Aquele era o clima, eram os ingredientes, mas não foi a razão do Golpe, que vinha sendo tramado desde 1954, quando deixou de acontecer devido à morte de Getúlio Vargas.  E até o fim do mês concluiu-se o processo de conspiração.

Daí em diante, a história conta o resto. Mas a população pouco fica sabendo dos fatos e de suas razões porque o sistema de informação e da educação omite.  Tanta gente torturada, morta, desaparecida, porque se opunha ao Regime Ditatorial, ou porque, antes, defendia posições que levassem à soberania e à justiça social, foi a marca daqueles 21 anos de terror e censura.

No país tantos outros  foram sacrificados em outros tempos por defenderem os mesmos princípios, tendo sido Tiradentes o mais simbólico.
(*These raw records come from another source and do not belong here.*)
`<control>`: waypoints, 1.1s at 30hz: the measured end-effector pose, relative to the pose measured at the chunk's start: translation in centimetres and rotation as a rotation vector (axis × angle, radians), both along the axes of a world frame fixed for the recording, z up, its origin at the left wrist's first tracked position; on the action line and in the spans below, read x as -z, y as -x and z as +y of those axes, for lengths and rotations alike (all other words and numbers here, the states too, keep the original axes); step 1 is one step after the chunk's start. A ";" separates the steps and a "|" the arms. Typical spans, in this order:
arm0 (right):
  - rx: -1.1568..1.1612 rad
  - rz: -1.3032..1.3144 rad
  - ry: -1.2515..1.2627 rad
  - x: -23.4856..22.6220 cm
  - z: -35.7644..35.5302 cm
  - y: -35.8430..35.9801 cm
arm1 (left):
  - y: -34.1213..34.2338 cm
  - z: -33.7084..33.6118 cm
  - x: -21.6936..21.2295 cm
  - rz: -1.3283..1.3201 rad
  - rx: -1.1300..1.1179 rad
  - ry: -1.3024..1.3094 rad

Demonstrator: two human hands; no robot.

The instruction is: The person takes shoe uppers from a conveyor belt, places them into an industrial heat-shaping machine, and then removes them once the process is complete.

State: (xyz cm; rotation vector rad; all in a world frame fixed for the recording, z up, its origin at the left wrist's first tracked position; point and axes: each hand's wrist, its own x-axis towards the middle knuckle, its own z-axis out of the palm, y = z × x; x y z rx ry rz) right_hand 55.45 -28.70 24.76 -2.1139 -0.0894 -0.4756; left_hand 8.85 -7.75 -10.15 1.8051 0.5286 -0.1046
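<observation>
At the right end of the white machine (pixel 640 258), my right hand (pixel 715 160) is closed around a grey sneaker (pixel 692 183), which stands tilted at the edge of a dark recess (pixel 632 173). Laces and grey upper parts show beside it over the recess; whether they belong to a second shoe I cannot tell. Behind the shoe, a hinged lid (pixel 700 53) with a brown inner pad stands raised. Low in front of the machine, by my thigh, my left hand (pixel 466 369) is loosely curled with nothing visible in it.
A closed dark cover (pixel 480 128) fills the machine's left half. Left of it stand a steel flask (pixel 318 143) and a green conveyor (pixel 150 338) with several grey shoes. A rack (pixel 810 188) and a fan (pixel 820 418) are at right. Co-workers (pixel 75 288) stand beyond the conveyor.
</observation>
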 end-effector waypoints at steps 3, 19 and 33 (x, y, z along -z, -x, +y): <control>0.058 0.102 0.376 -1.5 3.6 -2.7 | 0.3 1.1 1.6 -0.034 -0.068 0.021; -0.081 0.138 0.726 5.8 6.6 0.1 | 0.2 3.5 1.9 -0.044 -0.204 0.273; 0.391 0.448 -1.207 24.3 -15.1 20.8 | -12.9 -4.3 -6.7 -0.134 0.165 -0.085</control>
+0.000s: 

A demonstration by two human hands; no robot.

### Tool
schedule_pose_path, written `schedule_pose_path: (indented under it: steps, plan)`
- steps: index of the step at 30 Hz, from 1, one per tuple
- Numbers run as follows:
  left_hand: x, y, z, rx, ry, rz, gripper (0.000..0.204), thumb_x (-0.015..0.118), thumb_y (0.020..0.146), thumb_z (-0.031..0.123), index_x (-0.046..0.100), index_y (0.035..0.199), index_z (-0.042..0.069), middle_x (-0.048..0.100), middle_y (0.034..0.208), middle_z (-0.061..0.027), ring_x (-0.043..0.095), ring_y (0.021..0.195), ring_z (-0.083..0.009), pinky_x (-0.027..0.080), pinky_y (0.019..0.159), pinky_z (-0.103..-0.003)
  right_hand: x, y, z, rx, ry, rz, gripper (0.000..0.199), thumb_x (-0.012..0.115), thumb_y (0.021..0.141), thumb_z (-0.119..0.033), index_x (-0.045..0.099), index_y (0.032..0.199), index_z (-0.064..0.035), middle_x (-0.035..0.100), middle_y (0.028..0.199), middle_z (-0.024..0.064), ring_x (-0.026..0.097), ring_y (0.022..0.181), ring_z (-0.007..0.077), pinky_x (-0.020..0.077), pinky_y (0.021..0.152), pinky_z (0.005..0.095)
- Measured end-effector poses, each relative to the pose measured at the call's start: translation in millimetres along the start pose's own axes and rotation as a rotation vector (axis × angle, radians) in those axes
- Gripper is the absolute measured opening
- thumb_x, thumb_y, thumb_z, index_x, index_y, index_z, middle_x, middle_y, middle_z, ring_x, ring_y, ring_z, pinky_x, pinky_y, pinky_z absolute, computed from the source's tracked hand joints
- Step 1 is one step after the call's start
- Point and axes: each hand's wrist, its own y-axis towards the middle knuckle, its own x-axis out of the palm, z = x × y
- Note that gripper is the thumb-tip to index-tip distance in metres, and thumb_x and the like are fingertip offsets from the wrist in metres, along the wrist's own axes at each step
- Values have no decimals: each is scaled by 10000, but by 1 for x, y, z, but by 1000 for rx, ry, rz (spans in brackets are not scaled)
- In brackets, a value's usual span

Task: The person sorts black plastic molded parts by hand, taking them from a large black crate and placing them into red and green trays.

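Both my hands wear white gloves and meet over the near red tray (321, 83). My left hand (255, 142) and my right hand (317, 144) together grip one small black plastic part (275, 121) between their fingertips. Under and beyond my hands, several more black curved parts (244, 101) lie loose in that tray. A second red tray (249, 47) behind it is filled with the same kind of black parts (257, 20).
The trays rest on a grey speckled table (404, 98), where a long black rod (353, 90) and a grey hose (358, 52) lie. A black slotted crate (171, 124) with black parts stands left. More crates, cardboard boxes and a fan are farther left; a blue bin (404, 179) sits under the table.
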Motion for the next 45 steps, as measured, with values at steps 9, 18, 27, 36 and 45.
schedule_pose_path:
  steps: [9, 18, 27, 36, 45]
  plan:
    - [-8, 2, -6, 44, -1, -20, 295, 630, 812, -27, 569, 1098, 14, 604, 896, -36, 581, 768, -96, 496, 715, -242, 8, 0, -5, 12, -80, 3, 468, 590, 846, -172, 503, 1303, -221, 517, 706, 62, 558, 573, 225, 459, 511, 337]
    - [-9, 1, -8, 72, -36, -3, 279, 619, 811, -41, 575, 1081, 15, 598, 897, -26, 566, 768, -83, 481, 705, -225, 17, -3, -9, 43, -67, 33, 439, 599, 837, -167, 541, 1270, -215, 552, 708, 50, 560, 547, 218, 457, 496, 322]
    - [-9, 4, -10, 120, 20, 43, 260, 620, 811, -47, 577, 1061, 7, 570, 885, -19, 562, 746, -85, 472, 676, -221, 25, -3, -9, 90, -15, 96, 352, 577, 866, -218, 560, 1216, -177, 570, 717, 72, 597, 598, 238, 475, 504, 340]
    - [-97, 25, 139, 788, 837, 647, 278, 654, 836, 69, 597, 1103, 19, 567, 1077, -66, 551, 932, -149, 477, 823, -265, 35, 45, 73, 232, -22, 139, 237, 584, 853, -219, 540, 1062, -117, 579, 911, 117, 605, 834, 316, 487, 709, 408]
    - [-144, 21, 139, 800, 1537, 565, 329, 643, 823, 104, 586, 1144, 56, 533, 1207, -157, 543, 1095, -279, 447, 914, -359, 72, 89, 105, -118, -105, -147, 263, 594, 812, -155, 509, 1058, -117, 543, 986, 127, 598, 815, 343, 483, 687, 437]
No plano internacional tivemos Bolívar, Gandhi, Che Guevara.  Todos tomaram posições contra governos e sistemas opressores do ponto de vista social, político, econômico e militar.  Lutaram por libertação, transformações, reformas. Alguns somente no campo das idéias; outros incluíam a luta armada.  Todos, na essência, revolucionários. Visavam libertar povos e países da opressão e das injustiças.  No tempo da Guerra Fria, quem tinha essas posições era taxado de comunista, agitador, subversivo pelos que ficavam no campo oposto:> os reacionários, conservadores, retrógrados...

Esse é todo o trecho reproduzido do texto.